DATA PROVIDED START

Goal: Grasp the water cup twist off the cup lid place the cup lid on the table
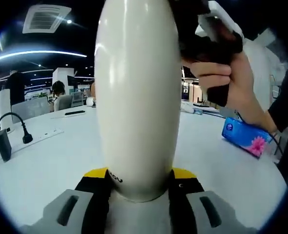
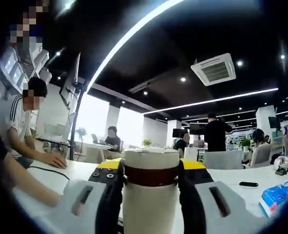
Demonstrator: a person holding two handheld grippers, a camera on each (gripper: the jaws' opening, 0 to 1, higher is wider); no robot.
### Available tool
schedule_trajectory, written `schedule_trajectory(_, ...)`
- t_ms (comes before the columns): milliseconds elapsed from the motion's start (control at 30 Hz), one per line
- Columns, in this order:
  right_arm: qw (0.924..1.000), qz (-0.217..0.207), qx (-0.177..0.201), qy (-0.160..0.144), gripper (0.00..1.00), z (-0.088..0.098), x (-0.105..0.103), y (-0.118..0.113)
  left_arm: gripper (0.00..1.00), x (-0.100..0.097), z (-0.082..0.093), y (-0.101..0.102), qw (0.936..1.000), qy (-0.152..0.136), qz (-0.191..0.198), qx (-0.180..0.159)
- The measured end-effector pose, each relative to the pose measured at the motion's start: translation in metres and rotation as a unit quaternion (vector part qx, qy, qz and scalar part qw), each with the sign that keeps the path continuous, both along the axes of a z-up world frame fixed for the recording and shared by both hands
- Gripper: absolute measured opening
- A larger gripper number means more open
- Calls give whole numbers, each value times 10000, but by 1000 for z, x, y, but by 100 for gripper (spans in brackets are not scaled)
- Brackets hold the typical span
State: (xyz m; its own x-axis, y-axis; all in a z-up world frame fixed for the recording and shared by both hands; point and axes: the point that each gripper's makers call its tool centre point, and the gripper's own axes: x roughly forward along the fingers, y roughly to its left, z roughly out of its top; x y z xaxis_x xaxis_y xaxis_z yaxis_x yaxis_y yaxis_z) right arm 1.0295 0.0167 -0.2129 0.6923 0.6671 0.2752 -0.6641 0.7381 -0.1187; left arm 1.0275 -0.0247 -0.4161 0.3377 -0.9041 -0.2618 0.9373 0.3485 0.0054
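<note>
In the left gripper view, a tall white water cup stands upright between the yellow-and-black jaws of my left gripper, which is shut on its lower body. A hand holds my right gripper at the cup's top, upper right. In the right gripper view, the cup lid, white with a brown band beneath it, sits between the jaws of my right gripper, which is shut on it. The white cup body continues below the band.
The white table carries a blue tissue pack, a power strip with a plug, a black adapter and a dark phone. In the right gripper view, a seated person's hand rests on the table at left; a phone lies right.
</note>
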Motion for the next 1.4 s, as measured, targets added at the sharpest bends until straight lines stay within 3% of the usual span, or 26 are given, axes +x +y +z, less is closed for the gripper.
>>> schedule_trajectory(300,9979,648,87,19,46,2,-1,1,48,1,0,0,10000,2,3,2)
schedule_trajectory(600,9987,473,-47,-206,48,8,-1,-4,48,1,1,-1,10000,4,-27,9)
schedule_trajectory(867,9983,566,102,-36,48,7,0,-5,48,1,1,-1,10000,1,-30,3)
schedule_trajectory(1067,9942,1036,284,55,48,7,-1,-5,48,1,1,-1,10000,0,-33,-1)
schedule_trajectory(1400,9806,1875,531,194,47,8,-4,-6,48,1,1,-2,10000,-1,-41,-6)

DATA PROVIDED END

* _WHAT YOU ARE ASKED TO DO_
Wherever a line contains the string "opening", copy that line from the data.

* _ANSWER BELOW_
Demonstrator: a person holding two handheld grippers, a camera on each (gripper: the jaws' opening, 0 to 1, higher is wider); no robot.
- Gripper: absolute measured opening

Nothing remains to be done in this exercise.